无法拨打 AJAX 电话
Unable to make a AJAX call
我正在尝试使用 AJAX 将数据插入数据库。 ajax 调用转到 servlet,这意味着将数据插入数据库。但是我认为我在初始化 ajax 对象的某个地方犯了一个错误。当我点击提交按钮时,数据没有提交到数据库。
HTML:
<form class='form-inline'>
<div class='form-group'>
<label for='nameField'>Name</label>
<input type='text' class='form-control' id='nameField'name='nameField' placeholder='David'>
</div>
<div class='form-group'>
<label for='goalField'>Goals Scored</label>
<input type='text' class='form-control' id='goalField' name="goalField" placeholder='0'>
</div>
<div class='form-group'>
<label for='passField'>Passes Made</label>
<input type='text' class='form-control' id='passField' name="passField" placeholder='0'>
</div>
<button type='submit' class='btn btn-primary' id='submitdata'>Submit to database</button>
</form>
JQuery :
<script>
$(document).ready(function() {
$('#submitdata').click(function(event) {
event.preventDefault();
alert('clicked');
if(window.XMLHttpRequest) {
$xhr = new XMLHttpRequest();
$xhr.onreadystatechange = function() {
if($xhr.readyState === 4 && $xhr.status === 200) {
$xhr.open("GET","insert","true");
$xhr.send();
}
}
} else {alert('else statement');}
});
});
</script>
我哪里弄错了?
您应该在就绪状态更改侦听器之外调用 open() 和 send(),而不是在回调中调用 :)
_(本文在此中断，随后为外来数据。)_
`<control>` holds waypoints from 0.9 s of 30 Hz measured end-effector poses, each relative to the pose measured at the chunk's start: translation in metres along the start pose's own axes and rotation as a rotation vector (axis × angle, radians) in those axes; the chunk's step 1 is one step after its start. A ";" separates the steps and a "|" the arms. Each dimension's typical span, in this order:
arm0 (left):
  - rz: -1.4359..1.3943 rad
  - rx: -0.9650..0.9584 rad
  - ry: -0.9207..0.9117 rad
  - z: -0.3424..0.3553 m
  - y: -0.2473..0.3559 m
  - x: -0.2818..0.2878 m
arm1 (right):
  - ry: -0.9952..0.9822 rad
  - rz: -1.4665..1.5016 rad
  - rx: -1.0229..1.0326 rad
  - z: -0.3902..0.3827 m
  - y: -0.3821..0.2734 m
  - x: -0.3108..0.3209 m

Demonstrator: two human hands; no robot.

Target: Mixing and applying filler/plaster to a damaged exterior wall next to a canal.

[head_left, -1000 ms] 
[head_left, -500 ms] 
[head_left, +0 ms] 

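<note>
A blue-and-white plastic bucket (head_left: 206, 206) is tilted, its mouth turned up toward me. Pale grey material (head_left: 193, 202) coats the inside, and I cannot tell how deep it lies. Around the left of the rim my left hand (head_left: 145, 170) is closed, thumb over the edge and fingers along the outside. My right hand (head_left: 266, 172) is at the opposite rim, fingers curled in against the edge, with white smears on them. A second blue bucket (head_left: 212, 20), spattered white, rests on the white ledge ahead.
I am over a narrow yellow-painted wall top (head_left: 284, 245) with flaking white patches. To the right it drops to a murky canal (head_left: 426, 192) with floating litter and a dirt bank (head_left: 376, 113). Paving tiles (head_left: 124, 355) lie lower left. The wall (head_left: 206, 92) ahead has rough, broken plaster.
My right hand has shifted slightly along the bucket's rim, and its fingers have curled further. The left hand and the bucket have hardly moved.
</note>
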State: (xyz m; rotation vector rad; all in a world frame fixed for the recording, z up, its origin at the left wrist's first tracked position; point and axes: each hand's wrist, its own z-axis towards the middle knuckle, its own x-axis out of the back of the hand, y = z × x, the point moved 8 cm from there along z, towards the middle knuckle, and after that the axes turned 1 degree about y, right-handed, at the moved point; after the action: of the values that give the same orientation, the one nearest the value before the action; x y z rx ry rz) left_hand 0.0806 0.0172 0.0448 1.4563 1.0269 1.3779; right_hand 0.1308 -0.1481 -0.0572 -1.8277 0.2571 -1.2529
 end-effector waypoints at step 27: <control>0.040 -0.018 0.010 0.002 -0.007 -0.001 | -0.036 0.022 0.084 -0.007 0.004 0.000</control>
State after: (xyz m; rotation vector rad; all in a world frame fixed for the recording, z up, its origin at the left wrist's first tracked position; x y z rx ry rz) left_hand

$('#submitdata').click(function(event) {
event.preventDefault();
alert('clicked'); // DOESN'T GO BEYOND THIS
if(window.XMLHttpRequest) {
$xhr = new XMLHttpRequest();
// bind the readystage change listener first
$xhr.onreadystatechange = function() {
if($xhr.readyState === 4 && $xhr.status === 200) {
alert('response received');
}
}
// call open passing request type, url, async
$xhr.open("GET","/context-root/insert.do",true);
$xhr.send();
} else {
alert('else statement');
} // DOESN'T EVEN REACH HERE
});
也可以使用load事件来处理响应
使用jQuery,你可以做这样的事情
$('#submitdata').click(function(event) {
event.preventDefault();
$.ajax({
'url' : '/ctxRoot/insert',
'type': 'GET' // default is GET
})
.done(function(data){
console.log('Ajax response - '+data);
});
});
更多细节请查看官方文档here
我正在尝试使用 AJAX 将数据插入数据库。 ajax 调用转到 servlet,这意味着将数据插入数据库。但是我认为我在初始化 ajax 对象的某个地方犯了一个错误。当我点击提交按钮时,数据没有提交到数据库。
HTML:
<form class='form-inline'>
<div class='form-group'>
<label for='nameField'>Name</label>
<input type='text' class='form-control' id='nameField'name='nameField' placeholder='David'>
</div>
<div class='form-group'>
<label for='goalField'>Goals Scored</label>
<input type='text' class='form-control' id='goalField' name="goalField" placeholder='0'>
</div>
<div class='form-group'>
<label for='passField'>Passes Made</label>
<input type='text' class='form-control' id='passField' name="passField" placeholder='0'>
</div>
<button type='submit' class='btn btn-primary' id='submitdata'>Submit to database</button>
</form>
JQuery :
<script>
$(document).ready(function() {
$('#submitdata').click(function(event) {
event.preventDefault();
alert('clicked');
if(window.XMLHttpRequest) {
$xhr = new XMLHttpRequest();
$xhr.onreadystatechange = function() {
if($xhr.readyState === 4 && $xhr.status === 200) {
$xhr.open("GET","insert","true");
$xhr.send();
}
}
} else {alert('else statement');}
});
});
</script>
我哪里弄错了?
您应该在就绪状态更改侦听器之外调用 open() 和 send(),而不是在回调中调用 :)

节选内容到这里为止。